A popular and best-selling poet died last month. Mary Oliver was an author of more than 20 volumes of verse winning the hearts of many readers. As described, "She won a legion of loyal readers with brief, unfussy poems that explored the majesty and mystery of the natural world -- and humanity's often ugly and destructive ways." She will be greatly missed. I am one of her many fans, marveling how she could convey so much meaning with so few words.
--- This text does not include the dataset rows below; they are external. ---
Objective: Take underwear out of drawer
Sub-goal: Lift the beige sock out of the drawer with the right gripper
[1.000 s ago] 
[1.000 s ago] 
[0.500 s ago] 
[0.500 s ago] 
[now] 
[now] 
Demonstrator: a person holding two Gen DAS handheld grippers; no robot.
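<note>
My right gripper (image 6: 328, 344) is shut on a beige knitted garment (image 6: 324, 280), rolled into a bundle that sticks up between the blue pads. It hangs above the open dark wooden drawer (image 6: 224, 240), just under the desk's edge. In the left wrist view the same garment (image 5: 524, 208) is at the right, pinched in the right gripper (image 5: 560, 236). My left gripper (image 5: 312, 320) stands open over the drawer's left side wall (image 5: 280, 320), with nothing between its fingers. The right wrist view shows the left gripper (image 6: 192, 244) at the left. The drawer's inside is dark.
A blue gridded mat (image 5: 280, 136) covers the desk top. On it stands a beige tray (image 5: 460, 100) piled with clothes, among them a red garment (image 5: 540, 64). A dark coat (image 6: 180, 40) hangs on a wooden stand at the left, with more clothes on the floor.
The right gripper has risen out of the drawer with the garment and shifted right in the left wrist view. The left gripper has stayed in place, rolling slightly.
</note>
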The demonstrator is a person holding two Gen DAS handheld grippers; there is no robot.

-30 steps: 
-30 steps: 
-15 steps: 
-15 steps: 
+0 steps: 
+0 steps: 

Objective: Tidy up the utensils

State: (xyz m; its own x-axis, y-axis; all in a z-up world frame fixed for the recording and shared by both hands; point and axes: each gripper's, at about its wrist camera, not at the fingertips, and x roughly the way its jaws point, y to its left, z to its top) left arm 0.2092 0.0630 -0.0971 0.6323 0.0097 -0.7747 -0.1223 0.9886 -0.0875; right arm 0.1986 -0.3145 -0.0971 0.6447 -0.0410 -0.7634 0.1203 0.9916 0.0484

Some of her poetry has a mystical quality. It goes beyond a simple description of what one sees and experiences, leaning to a mystical sense of what lies beyond us. Like many mystics, she touched in gentle ways the reality of an existence not seen but nevertheless experienced. Contemplative people call this the presence of a transcendent consciousness that enters our consciousness as a gift. It usually doesn't originate in our thinking but is received as an inspiration of the heart. It is welcomed by those who listen not only to the thoughts of the mind but the inspirations of the heart. The heart can convey the warmth of this mystical reality.

Perhaps you have had such an experience. I have had many that have become memorable gifts to my life. They are usually simple. I remember as a young teenager walking from my prep school to a lovely spot overlooking the Hudson River. It was autumn and all the trees were in full bloom with their colorful leaves. I especially liked the brilliant red of the maples, a color I didn't often see growing up in northern Arizona. Looking at this beauty, and gazing down to the river, I felt a divine presence surrounding me. I was not alone, even though by myself. I was in the company of a great Mystery that was present to me as if I were being gently hugged. I knew that there was more to my life than just what I could see -- but in seeing what is I knew there was more.

Mary Oliver could often say in just a few words what I have described. Her short poem says it all:

"Still, what I want in my life

Is to be willing

To be dazzled-

To cast aside the weight of facts

And maybe even

To float a little

Above this difficult world.

I want to believe I am looking

Into the white fire of a great mystery.

I want to believe that the imperfections

Are nothing-

That the light is everything ..."

("The Ponds")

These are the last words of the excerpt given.